Further, they recommended that the transition zone be legally protected even as it will "require fewer restrictions because it includes human settlement areas, agricultural lands, and other types of forest reserve, where some regulated anthropogenic [human] activities take place".
"However, there should be a level of control in order to protect the core," the duo said.
At the same time, they proposed "a high level of zoning" and that alternative livelihood strategies be sought "if current economic activities can threaten the sustainability of the core".
They suggested, too, that the Cockpit Country NEGAR Add-on boundary be the transition zone of the boundary.
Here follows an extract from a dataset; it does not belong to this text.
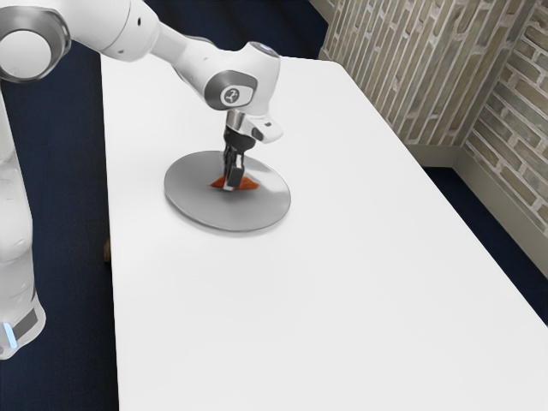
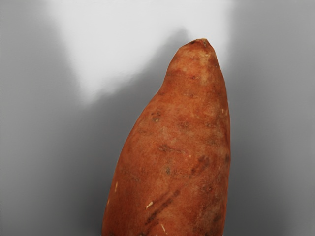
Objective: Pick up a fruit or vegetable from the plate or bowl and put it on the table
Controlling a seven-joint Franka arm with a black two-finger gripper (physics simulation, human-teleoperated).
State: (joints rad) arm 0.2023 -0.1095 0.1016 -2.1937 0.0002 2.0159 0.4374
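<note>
My gripper [image 1: 232,176] is down at the middle of the round grey plate [image 1: 195,199] in the exterior view, pointing downward. It hides the middle of an orange-brown sweet potato [image 1: 248,183], whose two ends show on either side of it. The sweet potato is low, at the plate's surface; whether it is gripped I cannot tell. In the wrist view the sweet potato [image 2: 177,147] lies large and close beneath my hand, its narrow tip pointing away, over the grey plate [image 2: 39,157].
A long white table [image 1: 300,317] carries the plate and extends well beyond it toward the exterior view's bottom and right. A brick wall [image 1: 411,68] stands past the table's far edge on the exterior view's right.
</note>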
"The outer boundary should be legally protected. It can also be considered as a buffer zone, depending on the arrangements as indicated by the International Union for the Conservation of Nature (IUCN) or UNESCO's World Heritage Convention. There may be fewer restrictions in this zone," they said.
"The outer boundary may include other forest reserves or special areas that need to be placed under stringent protection and conservation measures. The boundary proposed by the Cockpit Country Stakeholders' Group is suggested as the outer boundary," Webber and Noel added.
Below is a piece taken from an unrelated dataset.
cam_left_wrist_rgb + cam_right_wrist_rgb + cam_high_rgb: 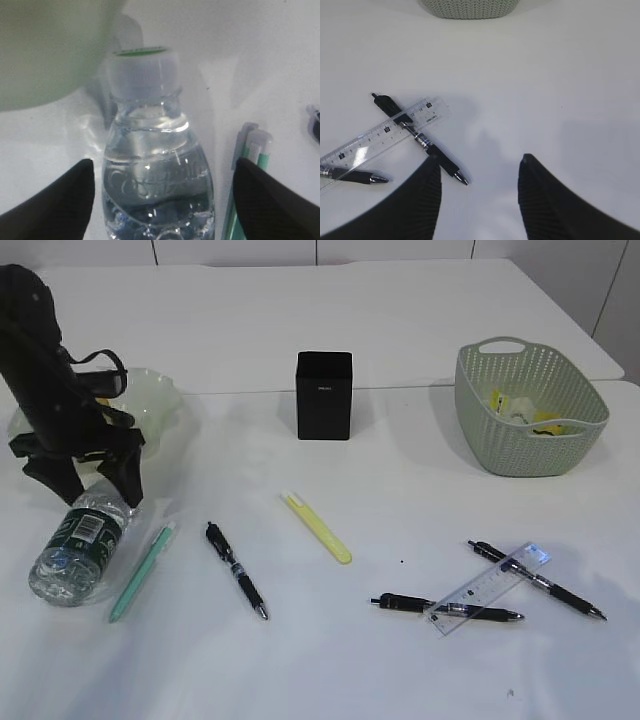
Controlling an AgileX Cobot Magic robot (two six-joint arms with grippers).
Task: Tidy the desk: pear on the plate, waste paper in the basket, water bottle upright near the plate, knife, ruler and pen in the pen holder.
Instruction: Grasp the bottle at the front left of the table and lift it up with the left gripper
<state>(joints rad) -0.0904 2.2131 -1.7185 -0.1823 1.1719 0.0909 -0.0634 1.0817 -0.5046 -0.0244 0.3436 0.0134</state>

In reflecting on the report and its recommendations, Khan said they were "not surprised by them".
"We did attend some of the public consultations... We never had any doubt about the importance of the Cockpit Country, and I think we also knew how the people felt about the Cockpit Country and mining in the Cockpit Country," he said.
Given this reality, Khan added that they would move to have the matter settled and indicated there would be no mining in the Cockpit Country - at least until a final decision is in.
"Last I knew, Government said there would be no mining in the Cockpit Country," he noted.